He R K, Gascon-Barré M
Centre de Recherche Clinique André-Viallet, Hôpital Saint-Luc, Montréal, Canada.
J Pharmacol Exp Ther. 1997 Apr;281(1):464-9.
Although 1,25-dihydroxyvitamin D3 has been shown to promote the differentiation of cancer cells and cell lines in vitro, its protective effect against a chemical insult known to induce neoplastic growth in vivo has not been evaluated. The aim of this study was to investigate, in vivo, the influence of the vitamin D status on the early response to an insult known to induce morphological and functional changes leading to hepatocarcinogenesis. The influence of vitamin D status on the susceptibility of rat liver to carcinogenesis was studied after the administration of diethylnitrosamine and 2-acetylaminofluorene, in association with a partial hepatectomy (Solt-Farber protocol), to normal or vitamin D-depleted rats. Preneoplastic foci (gamma-glutamyltranspeptidase-positive and glucose-6-phosphatase-negative) appeared in both groups of animals as early as 1 week after 2-acetylaminofluorene withdrawal and continued to increase during the subsequent weeks. Livers from vitamin D-depleted rats exhibited a significant increase in the number of foci over that observed in normal rats at weeks 1 and 5 after 2-acetylaminofluorene withdrawal. However, the main effect of vitamin D depletion was on focus size, which was found to be significantly greater in vitamin D-depleted rat livers at weeks 2 to 6; focus area (volume fraction) was also found to be consistently larger in livers of vitamin D-depleted rats than in those of normal rats. Labeling of oval cells, a cell compartment possibly associated with the repopulation of the liver parenchyma, was significantly reduced by vitamin D depletion. Control rat livers of both groups showed normal liver histology, and no foci, nodules or oval cells were detected in either group. The present data suggest that vitamin D depletion leads to increased in vivo susceptibility to chemicals known to induce hepatocarcinogenesis. Long-term studies must be conducted to evaluate the effect of vitamin D status on the evolution of preneoplastic foci into frank hepatocellular carcinoma.

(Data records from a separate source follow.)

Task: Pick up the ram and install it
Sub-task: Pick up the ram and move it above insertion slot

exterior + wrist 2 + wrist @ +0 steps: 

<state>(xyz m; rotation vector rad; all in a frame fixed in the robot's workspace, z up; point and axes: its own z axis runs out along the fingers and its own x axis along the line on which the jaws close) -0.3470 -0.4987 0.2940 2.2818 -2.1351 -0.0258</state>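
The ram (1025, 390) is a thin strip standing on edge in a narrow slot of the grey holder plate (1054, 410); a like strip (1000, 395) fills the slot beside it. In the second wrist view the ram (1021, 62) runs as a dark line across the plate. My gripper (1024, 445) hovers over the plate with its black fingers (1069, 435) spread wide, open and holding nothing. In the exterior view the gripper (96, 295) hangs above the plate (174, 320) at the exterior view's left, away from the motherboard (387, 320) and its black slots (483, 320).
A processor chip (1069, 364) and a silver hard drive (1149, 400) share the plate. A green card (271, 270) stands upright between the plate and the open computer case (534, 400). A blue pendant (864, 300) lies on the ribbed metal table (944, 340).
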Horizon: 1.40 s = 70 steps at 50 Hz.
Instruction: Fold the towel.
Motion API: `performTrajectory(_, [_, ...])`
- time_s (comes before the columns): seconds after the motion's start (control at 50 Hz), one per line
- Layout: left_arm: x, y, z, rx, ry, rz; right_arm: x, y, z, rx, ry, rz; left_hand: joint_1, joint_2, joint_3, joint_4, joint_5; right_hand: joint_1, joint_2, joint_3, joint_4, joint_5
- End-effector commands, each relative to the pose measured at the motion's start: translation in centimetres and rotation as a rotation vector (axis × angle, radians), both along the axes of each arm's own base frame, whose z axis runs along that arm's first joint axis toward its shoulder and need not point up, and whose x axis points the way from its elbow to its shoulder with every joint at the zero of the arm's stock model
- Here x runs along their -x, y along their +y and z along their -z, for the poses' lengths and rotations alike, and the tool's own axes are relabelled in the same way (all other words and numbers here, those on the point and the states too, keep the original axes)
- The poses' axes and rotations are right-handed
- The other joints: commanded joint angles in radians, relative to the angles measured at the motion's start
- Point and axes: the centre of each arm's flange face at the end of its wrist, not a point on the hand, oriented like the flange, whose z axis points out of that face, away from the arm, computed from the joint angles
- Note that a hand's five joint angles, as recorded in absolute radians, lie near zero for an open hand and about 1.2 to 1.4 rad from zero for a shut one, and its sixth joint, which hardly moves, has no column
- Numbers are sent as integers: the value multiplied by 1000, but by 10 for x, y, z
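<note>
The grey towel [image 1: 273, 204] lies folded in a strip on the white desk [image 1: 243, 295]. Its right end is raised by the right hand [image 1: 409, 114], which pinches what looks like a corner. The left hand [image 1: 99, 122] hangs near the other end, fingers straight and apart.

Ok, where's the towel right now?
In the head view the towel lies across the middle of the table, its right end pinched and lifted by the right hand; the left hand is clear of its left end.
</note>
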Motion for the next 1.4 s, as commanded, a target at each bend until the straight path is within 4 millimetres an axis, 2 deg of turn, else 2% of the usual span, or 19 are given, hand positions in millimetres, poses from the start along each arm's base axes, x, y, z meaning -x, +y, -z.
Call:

尽管1,25 - 二羟基维生素D3在体外已被证明可促进癌细胞和细胞系的分化,但其对已知能在体内诱导肿瘤生长的化学损伤的保护作用尚未得到评估。本研究的目的是在体内研究维生素D状态对已知能诱导导致肝癌发生的形态和功能变化的损伤的早期反应的影响。在给正常或维生素D缺乏的大鼠施用二乙基亚硝胺和2 - 乙酰氨基芴并结合部分肝切除术(索尔 - 法伯方案)后,研究了维生素D状态对大鼠肝脏致癌易感性的影响。早在停用2 - 乙酰氨基芴后1周,两组动物中均出现了癌前病灶(γ - 谷氨酰转肽酶阳性且葡萄糖 - 6 - 磷酸酶阴性),并在随后几周持续增加。在停用2 - 乙酰氨基芴后第1周和第5周,维生素D缺乏大鼠肝脏中的病灶数量比正常大鼠显著增加。然而,维生素D缺乏的主要影响在于病灶大小,发现在停用2 - 乙酰氨基芴后第2至6周,维生素D缺乏大鼠肝脏中的病灶明显更大;维生素D缺乏大鼠肝脏中的病灶面积(体积分数)也始终大于正常大鼠肝脏中的病灶面积。维生素D缺乏显著减少了卵圆细胞(一种可能与肝实质再填充相关的细胞区室)的标记。两组对照大鼠肝脏均显示正常肝脏组织学,两组中均未检测到病灶、结节或卵圆细胞。目前的数据表明,维生素D缺乏会导致体内对已知能诱导肝癌发生的化学物质的易感性增加。必须进行长期研究以评估维生素D状态对癌前病灶演变为明显肝细胞癌的影响。